START Extracted material
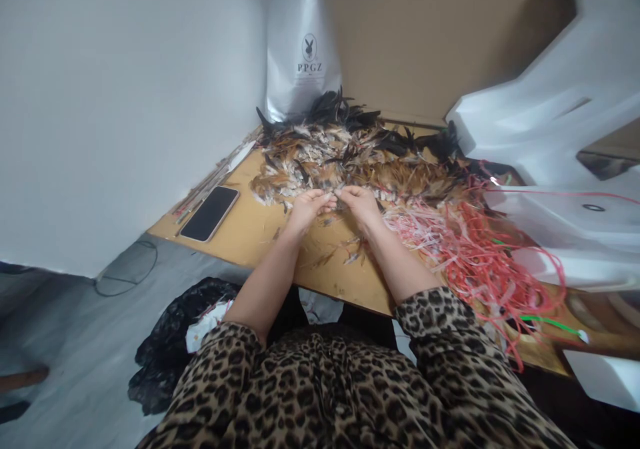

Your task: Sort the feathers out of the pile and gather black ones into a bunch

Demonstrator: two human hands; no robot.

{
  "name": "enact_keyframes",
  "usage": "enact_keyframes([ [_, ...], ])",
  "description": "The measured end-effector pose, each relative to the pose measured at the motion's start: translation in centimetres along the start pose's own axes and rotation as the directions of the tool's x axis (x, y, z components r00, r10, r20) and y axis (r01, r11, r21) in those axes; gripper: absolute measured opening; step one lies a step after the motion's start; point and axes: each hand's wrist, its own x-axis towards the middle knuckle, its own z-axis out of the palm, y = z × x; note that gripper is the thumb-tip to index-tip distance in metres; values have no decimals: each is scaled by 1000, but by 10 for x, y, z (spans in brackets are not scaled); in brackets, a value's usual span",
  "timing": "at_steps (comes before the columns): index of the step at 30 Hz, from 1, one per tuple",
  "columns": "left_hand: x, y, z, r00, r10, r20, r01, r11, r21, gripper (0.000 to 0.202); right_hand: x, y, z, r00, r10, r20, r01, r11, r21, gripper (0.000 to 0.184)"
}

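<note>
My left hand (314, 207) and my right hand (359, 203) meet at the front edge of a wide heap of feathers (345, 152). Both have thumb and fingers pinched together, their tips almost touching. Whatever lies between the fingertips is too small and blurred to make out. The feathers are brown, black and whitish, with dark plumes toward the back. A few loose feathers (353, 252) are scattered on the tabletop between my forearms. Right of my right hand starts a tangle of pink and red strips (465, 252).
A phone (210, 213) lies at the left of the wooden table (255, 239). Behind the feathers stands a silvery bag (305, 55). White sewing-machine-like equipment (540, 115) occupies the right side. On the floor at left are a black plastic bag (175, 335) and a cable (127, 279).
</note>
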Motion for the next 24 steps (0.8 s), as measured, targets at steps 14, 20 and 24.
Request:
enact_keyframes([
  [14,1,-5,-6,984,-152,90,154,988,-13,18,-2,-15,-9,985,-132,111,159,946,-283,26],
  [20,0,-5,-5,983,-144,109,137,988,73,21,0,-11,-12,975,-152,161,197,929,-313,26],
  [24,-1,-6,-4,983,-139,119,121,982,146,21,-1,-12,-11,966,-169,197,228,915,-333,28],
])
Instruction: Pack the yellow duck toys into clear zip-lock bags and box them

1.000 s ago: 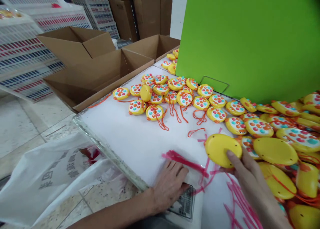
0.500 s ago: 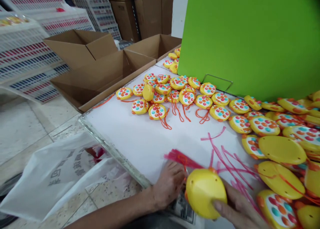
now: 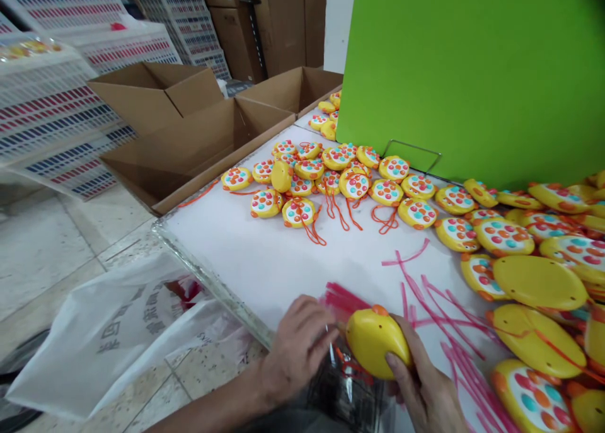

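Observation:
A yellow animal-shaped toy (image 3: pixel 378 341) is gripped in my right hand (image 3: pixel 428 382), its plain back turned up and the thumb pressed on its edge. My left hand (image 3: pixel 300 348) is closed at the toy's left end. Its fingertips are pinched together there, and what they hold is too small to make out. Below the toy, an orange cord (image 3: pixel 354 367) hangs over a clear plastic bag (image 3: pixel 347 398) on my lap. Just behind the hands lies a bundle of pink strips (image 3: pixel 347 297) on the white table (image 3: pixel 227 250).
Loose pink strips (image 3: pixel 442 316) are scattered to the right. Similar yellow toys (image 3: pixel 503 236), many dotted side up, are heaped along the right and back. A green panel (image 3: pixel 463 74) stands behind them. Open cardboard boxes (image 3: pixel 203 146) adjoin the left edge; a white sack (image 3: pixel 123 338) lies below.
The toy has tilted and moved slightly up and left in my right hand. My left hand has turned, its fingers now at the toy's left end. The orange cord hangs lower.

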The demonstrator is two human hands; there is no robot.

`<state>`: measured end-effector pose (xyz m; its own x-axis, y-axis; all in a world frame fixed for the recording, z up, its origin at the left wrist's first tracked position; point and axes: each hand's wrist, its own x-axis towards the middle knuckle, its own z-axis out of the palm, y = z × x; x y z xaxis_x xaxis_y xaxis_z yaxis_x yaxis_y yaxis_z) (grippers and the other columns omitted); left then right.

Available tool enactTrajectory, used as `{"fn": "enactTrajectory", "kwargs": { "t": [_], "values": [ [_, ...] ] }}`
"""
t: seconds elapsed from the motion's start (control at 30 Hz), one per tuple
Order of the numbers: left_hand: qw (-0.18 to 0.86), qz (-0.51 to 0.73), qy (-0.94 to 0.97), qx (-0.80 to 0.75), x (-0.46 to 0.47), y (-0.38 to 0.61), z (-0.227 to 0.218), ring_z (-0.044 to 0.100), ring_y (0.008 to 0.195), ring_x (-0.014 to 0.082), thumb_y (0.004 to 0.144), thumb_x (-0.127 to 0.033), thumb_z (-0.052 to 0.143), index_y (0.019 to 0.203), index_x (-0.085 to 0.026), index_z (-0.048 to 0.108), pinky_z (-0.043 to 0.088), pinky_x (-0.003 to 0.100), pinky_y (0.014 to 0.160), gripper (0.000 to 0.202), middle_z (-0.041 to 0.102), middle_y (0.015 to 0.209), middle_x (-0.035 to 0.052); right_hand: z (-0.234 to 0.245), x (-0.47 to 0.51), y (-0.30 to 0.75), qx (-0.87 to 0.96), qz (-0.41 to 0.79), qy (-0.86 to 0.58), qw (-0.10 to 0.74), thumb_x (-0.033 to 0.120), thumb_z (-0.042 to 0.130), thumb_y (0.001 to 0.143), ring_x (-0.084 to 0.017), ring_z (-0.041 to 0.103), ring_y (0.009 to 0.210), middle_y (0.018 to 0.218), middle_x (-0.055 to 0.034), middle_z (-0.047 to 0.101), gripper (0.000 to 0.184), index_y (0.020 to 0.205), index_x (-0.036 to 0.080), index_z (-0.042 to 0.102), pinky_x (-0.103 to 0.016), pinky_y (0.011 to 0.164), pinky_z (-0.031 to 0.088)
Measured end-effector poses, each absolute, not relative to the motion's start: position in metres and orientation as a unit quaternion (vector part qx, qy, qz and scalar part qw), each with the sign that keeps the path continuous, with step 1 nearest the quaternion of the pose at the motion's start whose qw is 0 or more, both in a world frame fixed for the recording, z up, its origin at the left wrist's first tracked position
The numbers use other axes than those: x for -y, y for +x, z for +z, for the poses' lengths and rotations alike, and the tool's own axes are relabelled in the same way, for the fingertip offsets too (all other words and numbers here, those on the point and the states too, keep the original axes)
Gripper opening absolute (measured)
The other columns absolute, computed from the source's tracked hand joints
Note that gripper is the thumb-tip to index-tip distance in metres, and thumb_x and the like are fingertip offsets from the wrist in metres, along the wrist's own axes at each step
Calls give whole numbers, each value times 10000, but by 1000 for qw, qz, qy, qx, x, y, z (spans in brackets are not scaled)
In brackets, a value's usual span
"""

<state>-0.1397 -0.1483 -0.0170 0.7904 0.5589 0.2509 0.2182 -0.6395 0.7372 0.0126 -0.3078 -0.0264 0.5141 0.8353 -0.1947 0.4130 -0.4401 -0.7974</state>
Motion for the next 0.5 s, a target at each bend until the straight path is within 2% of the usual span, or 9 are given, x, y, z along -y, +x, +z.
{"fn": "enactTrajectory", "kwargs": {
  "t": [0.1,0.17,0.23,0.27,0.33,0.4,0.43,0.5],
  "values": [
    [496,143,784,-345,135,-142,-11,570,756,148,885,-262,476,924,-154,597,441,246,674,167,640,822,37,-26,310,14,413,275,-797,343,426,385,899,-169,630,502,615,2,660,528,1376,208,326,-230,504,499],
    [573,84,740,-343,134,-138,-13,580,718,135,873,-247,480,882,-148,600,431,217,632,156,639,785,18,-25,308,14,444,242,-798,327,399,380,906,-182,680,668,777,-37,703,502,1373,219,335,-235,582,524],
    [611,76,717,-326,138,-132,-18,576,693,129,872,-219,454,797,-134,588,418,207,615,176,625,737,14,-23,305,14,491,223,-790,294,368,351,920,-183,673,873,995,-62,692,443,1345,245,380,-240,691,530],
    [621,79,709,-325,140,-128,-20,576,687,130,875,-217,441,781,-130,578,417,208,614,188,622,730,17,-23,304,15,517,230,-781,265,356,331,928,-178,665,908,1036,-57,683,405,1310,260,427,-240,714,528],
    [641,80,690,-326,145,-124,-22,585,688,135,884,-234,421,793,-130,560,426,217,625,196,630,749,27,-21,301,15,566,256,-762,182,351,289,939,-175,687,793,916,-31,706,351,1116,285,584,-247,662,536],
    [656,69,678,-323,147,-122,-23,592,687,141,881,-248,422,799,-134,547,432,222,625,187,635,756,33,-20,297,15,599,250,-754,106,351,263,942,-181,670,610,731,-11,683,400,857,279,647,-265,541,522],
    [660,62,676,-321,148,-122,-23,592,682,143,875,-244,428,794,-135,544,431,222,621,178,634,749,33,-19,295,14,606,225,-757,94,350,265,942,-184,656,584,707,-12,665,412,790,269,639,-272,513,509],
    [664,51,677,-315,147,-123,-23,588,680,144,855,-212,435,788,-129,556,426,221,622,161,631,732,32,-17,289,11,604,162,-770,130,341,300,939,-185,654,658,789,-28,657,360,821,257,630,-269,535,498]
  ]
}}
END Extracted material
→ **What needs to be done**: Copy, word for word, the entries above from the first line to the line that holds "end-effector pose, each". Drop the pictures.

→ **Exercise answer**:
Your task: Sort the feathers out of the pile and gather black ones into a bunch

Demonstrator: two human hands; no robot.

{
  "name": "enact_keyframes",
  "usage": "enact_keyframes([ [_, ...], ])",
  "description": "The measured end-effector pose, each relative to the pose measured at the motion's start: translation in centimetres along the start pose's own axes and rotation as the directions of the tool's x axis (x, y, z components r00, r10, r20) and y axis (r01, r11, r21) in those axes; gripper: absolute measured opening; step one lies a step after the motion's start; point and axes: each hand's wrist, its own x-axis towards the middle knuckle, its own z-axis out of the palm, y = z × x; note that gripper is the thumb-tip to index-tip distance in metres; values have no decimals: each is scaled by 1000, but by 10 for x, y, z (spans in brackets are not scaled); in brackets, a value's usual span",

That completes the output.